Segment Open

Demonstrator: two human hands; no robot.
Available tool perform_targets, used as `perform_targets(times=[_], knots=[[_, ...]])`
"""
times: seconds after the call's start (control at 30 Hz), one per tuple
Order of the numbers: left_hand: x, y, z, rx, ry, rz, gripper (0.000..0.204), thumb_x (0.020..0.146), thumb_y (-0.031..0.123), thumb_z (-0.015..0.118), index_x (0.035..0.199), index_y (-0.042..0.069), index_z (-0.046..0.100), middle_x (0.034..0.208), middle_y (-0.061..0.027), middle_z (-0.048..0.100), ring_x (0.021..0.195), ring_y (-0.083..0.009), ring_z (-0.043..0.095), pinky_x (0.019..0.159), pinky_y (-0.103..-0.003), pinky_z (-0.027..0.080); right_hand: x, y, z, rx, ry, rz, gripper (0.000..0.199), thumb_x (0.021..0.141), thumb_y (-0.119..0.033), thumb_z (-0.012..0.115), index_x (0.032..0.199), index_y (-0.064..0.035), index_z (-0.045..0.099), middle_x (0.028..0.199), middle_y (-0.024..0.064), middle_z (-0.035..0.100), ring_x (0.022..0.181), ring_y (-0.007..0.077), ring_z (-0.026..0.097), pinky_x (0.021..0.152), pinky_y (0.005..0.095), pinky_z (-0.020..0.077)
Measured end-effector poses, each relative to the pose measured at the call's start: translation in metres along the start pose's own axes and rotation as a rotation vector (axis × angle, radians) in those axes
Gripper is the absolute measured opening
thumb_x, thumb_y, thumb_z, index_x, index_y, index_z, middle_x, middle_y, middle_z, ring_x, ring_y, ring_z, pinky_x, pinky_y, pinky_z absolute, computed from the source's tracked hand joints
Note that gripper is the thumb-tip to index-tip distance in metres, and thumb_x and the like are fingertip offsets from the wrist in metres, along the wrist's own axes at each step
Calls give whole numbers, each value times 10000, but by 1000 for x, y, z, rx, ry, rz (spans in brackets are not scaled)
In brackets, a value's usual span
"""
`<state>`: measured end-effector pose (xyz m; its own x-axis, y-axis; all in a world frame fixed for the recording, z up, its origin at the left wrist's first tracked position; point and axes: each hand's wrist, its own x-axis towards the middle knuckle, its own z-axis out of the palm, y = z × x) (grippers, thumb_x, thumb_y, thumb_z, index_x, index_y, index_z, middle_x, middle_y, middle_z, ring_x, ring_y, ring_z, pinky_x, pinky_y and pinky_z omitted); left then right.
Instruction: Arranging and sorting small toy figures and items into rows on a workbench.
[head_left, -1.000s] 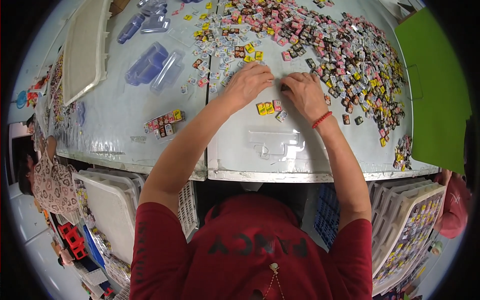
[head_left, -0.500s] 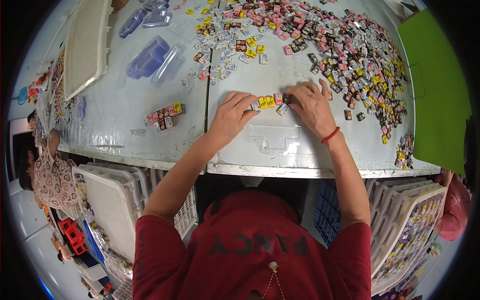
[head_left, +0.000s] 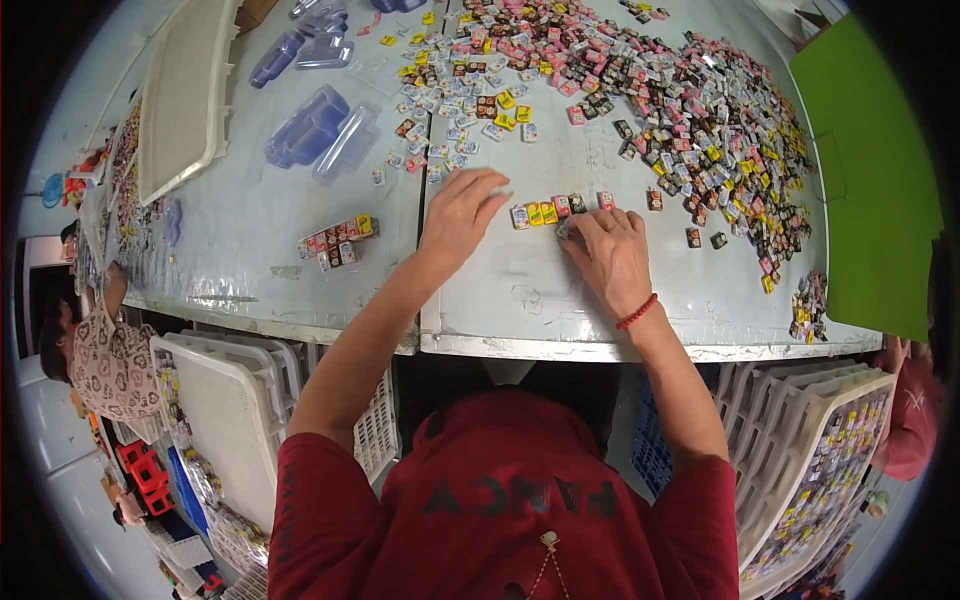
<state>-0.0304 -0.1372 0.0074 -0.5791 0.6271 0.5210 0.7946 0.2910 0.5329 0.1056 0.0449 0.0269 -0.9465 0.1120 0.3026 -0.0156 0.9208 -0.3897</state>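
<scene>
A short row of small boxes lies on the table: a white box point(head_left: 520, 218) at its left end, two yellow boxes point(head_left: 542, 213), a pink box point(head_left: 562, 206) and a dark box point(head_left: 577, 204). My right hand point(head_left: 612, 260) reaches in just below the right end of the row, its fingers closed on another small white box point(head_left: 564, 229), which they partly cover. Beyond those fingers sits a separate pink box point(head_left: 606, 201). To the left of the row, my left hand point(head_left: 462, 218) hovers with thumb and fingers apart, holding nothing.
A large heap of small boxes point(head_left: 690, 120) spreads over the far right. Clear plastic trays point(head_left: 305, 130) lie at the left, near a packed block of boxes point(head_left: 338, 242). A white crate point(head_left: 185, 100) stands far left; a green panel point(head_left: 870, 180) borders the right.
My left hand has let go of the row's left end and drawn back left. My right hand has moved from the right end down to the loose white box. The clear plastic tray nearer me no longer shows.
</scene>
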Motion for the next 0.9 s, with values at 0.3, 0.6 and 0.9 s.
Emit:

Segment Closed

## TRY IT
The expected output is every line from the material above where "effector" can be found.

## EXERCISE SOLUTION
Measured end-effector poses, each relative to the pose measured at the call's start: translation in metres along the start pose's own axes and rotation as a rotation vector (axis × angle, radians) in those axes
`<state>`: measured end-effector pose (xyz m; its own x-axis, y-axis; all in a world frame fixed for the recording, z up, its origin at the left wrist's first tracked position; point and axes: each hand's wrist, its own x-axis towards the middle knuckle, its own z-axis out of the palm, y = z × x) (grippers, thumb_x, thumb_y, thumb_z, index_x, index_y, index_z, middle_x, middle_y, middle_z, ring_x, ring_y, ring_z, pinky_x, pinky_y and pinky_z omitted); left then right.

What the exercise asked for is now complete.